Watts, a Federal Labor Member of Parliament, sets out to trace how Australia is becoming a 'Golden Country', and how the politics and society of Australia are changing due to the significant migration of the last three decades. The book charmingly merges the personal (Watt's wife is Chinese), with the social and political. The central figure in his story is John Howard. Not for his 1987 opportunistic remarks, but rather his double act on immigration in the 1990s: Rapidly increasing capacity for skilled migrants to come, while hampering a national conversation about the changes that were coming.
As the comparison with the African-American population in the US makes clear, Asian-Australians are badly under-represented in Australia. In our parliament, culture, business and national identity. This must change. Not only to remove the discrimination which seems clearly at work - the so called bamboo ceiling - but also because the nation itself is changing.
Watts' book is one of the first I've seen from our political class to begin albeit tentatively, to engage with the relative decline Australia faces. The last time Australia had to debate 'facing Asia', it was an economic giant compared to many in its neighbourhood. Today, several of its neighbours are either nearly the same or on track to grow larger over coming decades. In turn potentially attracting the same skilled migrants who have fuelled Australia's economy so substantially over the last few decades.
The Golden Country offers a strong defence of a big and broad immigration system.
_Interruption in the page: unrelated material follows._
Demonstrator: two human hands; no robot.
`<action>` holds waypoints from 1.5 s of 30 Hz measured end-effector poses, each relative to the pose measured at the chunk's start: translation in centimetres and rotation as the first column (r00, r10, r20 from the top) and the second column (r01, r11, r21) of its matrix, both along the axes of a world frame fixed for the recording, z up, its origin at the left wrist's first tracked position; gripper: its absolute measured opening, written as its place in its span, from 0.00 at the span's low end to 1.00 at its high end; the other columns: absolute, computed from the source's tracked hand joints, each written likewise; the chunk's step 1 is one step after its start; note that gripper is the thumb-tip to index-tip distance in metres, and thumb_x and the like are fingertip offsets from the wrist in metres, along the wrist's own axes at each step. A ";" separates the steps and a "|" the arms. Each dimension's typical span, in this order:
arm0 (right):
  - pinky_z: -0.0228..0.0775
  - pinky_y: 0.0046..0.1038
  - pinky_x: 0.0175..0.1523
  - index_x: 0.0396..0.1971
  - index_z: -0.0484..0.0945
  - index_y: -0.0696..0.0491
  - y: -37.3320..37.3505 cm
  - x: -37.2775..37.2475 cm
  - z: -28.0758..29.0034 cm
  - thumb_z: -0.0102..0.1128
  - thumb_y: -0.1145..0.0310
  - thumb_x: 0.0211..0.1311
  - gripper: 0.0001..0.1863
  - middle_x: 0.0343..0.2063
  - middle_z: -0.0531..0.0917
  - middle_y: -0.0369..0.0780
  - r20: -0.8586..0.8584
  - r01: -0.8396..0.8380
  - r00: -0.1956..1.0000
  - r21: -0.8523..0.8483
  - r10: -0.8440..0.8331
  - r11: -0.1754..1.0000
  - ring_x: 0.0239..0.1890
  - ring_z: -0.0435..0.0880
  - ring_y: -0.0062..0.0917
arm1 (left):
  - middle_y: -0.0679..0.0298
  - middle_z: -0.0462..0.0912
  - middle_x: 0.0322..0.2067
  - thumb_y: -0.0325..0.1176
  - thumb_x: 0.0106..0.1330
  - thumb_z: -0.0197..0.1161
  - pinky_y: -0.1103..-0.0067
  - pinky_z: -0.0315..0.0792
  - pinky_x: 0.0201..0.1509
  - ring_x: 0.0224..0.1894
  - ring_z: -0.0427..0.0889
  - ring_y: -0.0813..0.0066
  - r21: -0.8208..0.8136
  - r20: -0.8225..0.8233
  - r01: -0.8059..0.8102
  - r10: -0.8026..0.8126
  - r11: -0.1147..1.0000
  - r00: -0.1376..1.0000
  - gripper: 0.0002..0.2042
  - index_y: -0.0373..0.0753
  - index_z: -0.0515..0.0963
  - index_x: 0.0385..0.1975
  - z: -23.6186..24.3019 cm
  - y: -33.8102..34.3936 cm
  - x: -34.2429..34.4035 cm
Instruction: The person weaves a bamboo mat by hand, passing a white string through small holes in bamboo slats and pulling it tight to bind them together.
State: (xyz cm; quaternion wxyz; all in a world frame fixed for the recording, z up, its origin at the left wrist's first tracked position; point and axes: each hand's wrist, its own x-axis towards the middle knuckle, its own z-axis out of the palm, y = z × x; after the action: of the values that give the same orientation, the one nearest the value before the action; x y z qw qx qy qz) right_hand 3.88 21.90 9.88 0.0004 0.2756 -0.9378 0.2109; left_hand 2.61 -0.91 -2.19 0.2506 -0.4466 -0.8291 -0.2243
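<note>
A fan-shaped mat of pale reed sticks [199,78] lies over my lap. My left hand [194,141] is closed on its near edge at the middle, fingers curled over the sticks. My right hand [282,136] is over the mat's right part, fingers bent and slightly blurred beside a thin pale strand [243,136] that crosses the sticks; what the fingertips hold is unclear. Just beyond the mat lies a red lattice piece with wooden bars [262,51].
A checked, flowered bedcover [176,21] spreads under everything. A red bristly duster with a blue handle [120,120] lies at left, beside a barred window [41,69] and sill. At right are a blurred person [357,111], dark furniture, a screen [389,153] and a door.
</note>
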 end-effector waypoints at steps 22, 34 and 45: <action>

Watts doesn't get too wonky on the policy details, but offers a clear explanation for how the system works and why it has been so strongly in our interests. Watts argues (i think correctly) that Australia's society is already far ahead of its polity in recognising and accepting its changing colour. That for all the history of racism in this country, the racists are the small minority who are breaching the common norms like egalitarianism.
While I agree with his critique of Howard, it would also have been good to see some reflection on the failure of the left to both defend the system and to put in place new ideas, images and identities. Leadership is not the sole province of the Prime Minister. For all the anger and spittle the left has put out since Pauline Hanson was elected, the left too has failed to bring the population with it, or to reflect the country as it is. An honest engagement with the left's problems in building an enduring response could have been useful. Watts begins this effort, at least in terms of looking ahead, with some smart ideas in his final chapter on re-imagining Australia as a Golden Country. (less)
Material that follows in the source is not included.